▶ **PROBLEM TO SOLVE**: Print out every line of the listing below without alteration.

──────

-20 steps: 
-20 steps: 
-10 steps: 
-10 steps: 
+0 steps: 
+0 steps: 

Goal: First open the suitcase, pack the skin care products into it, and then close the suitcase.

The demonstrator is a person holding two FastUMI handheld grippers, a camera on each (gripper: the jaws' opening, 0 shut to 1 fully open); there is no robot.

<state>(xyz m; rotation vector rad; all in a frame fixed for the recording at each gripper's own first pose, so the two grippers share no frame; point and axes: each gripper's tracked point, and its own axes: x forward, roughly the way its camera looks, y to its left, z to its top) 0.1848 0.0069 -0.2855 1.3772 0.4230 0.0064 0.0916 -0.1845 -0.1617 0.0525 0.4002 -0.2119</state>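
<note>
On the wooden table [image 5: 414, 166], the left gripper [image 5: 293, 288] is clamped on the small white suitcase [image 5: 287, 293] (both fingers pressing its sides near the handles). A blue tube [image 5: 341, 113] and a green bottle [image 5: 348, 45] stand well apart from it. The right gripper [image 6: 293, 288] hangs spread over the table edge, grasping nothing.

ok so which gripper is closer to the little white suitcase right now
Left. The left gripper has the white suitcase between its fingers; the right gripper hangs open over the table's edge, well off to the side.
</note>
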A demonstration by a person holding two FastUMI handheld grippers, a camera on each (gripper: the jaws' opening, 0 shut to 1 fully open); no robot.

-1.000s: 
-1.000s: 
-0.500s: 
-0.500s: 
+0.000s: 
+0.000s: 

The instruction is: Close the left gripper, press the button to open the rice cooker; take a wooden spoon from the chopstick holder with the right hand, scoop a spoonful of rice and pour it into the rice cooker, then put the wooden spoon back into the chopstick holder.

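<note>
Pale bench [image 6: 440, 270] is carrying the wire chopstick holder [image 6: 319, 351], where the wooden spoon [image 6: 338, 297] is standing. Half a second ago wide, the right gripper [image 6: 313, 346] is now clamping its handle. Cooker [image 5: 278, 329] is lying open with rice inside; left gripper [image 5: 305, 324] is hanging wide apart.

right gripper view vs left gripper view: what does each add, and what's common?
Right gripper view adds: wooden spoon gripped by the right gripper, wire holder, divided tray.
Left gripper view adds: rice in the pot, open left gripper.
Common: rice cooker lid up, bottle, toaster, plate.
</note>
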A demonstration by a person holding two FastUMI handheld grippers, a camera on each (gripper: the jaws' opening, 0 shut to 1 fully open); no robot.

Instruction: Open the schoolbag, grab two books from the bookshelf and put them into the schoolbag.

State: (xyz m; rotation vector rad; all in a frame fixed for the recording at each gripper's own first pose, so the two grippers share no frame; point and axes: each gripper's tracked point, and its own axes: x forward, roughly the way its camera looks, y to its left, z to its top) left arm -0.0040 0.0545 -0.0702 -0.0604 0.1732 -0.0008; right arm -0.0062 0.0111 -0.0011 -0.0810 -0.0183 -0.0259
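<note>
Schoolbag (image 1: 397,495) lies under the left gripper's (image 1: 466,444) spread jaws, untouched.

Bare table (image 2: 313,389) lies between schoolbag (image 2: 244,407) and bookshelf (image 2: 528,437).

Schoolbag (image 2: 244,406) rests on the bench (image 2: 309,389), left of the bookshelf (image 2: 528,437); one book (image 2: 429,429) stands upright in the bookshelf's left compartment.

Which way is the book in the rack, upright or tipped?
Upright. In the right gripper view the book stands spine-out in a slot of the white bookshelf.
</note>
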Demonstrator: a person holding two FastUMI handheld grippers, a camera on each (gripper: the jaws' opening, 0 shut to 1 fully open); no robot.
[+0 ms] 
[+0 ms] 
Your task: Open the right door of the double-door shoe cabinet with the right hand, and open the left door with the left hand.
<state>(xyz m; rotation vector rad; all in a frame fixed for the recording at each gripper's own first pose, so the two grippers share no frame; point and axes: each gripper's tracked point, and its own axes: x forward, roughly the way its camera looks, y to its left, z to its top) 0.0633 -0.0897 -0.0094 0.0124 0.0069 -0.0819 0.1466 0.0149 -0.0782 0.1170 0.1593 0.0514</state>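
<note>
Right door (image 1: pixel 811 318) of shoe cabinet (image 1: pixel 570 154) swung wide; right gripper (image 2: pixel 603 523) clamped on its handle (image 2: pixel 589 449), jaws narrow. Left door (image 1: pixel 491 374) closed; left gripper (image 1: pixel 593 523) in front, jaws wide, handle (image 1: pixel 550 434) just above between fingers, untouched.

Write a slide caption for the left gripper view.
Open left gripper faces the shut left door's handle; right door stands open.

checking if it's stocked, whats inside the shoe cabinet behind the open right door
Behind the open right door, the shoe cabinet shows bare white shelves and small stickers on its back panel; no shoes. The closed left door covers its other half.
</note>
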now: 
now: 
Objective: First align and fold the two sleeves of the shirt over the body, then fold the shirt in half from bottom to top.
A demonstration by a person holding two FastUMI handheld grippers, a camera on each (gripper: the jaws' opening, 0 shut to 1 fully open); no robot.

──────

▶ **RESPONSE AREA**:
-20 steps: 
-20 steps: 
-10 steps: 
-10 steps: 
+0 steps: 
+0 steps: 

Goal: First open the suitcase, pack the skin care products into it, and then close the suitcase.

The demonstrator is a person holding two FastUMI handheld grippers, a camera on each (gripper: the jaws' opening, 0 shut to 1 fully open); there is no robot.

<state>(xyz m; rotation vector rad; all in a frame fixed for the recording at each gripper's own first pose, so the two grippers share no frame; point and axes: each gripper's tracked point, and its own axes: x forward, roughly the way its camera looks, y to its left, z to its top) 0.1848 0.0069 -0.2855 1.3772 0.4230 0.0064 0.0916 -0.1845 -0.1617 0.0525 0.4002 -0.2119</state>
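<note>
On the wooden table [image 5: 414, 166], the left gripper [image 5: 293, 288] is clamped on the small white suitcase [image 5: 287, 293] (both fingers pressing its sides near the handles). A blue tube [image 5: 341, 113] and a green bottle [image 5: 348, 45] stand well apart from it. The right gripper [image 6: 293, 288] hangs spread over the table edge, grasping nothing.

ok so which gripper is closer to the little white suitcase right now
Left. The left gripper has the white suitcase between its fingers; the right gripper hangs open over the table's edge, well off to the side.
</note>
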A demonstration by a person holding two FastUMI handheld grippers, a camera on each (gripper: the jaws' opening, 0 shut to 1 fully open); no robot.

-1.000s: 
-1.000s: 
-0.500s: 
-0.500s: 
+0.000s: 
+0.000s: 

The instruction is: Close the left gripper, press the button to open the rice cooker; take a wooden spoon from the chopstick holder with the right hand, scoop a spoonful of rice and pour it into the rice cooker, then put the wooden spoon back into the chopstick holder.

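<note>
Pale bench [image 6: 440, 270] is carrying the wire chopstick holder [image 6: 319, 351], where the wooden spoon [image 6: 338, 297] is standing. Half a second ago wide, the right gripper [image 6: 313, 346] is now clamping its handle. Cooker [image 5: 278, 329] is lying open with rice inside; left gripper [image 5: 305, 324] is hanging wide apart.

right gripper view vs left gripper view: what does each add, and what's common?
Right gripper view adds: wooden spoon gripped by the right gripper, wire holder, divided tray.
Left gripper view adds: rice in the pot, open left gripper.
Common: rice cooker lid up, bottle, toaster, plate.
</note>
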A demonstration by a person holding two FastUMI handheld grippers, a camera on each (gripper: the jaws' opening, 0 shut to 1 fully open); no robot.

Instruction: Open the schoolbag, grab two books from the bookshelf and put them into the schoolbag.

State: (xyz m; rotation vector rad; all in a frame fixed for the recording at each gripper's own first pose, so the two grippers share no frame; point and axes: each gripper's tracked point, and its own axes: x forward, roughly the way its camera looks, y to its left, z to its top) left arm -0.0040 0.0545 -0.0702 -0.0604 0.1732 -0.0008; right arm -0.0062 0.0111 -0.0011 -0.0810 -0.0183 -0.0259
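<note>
Schoolbag (image 1: 397,495) lies under the left gripper's (image 1: 466,444) spread jaws, untouched.

Bare table (image 2: 313,389) lies between schoolbag (image 2: 244,407) and bookshelf (image 2: 528,437).

Schoolbag (image 2: 244,406) rests on the bench (image 2: 309,389), left of the bookshelf (image 2: 528,437); one book (image 2: 429,429) stands upright in the bookshelf's left compartment.

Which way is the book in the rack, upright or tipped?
Upright. In the right gripper view the book stands spine-out in a slot of the white bookshelf.
</note>
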Demonstrator: a person holding two FastUMI handheld grippers, a camera on each (gripper: the jaws' opening, 0 shut to 1 fully open); no robot.
[+0 ms] 
[+0 ms] 
Your task: Open the right door of the double-door shoe cabinet with the right hand, and open the left door with the left hand.
<state>(xyz m; rotation vector rad; all in a frame fixed for the recording at each gripper's own first pose, so the two grippers share no frame; point and axes: each gripper's tracked point, and its own axes: x forward, roughly the way its camera looks, y to its left, z to its top) 0.0633 -0.0897 -0.0094 0.0124 0.0069 -0.0819 0.1466 0.0149 -0.0782 0.1170 0.1593 0.0514</state>
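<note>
Right door (image 1: pixel 811 318) of shoe cabinet (image 1: pixel 570 154) swung wide; right gripper (image 2: pixel 603 523) clamped on its handle (image 2: pixel 589 449), jaws narrow. Left door (image 1: pixel 491 374) closed; left gripper (image 1: pixel 593 523) in front, jaws wide, handle (image 1: pixel 550 434) just above between fingers, untouched.

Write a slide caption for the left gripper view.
Open left gripper faces the shut left door's handle; right door stands open.

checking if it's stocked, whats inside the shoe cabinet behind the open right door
Behind the open right door, the shoe cabinet shows bare white shelves and small stickers on its back panel; no shoes. The closed left door covers its other half.
</note>
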now: 
now: 
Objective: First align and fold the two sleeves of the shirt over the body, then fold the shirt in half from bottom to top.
A demonstration by a person holding two FastUMI handheld grippers, a camera on each (gripper: the jaws' opening, 0 shut to 1 fully open); no robot.

For this exercise, nothing further remains.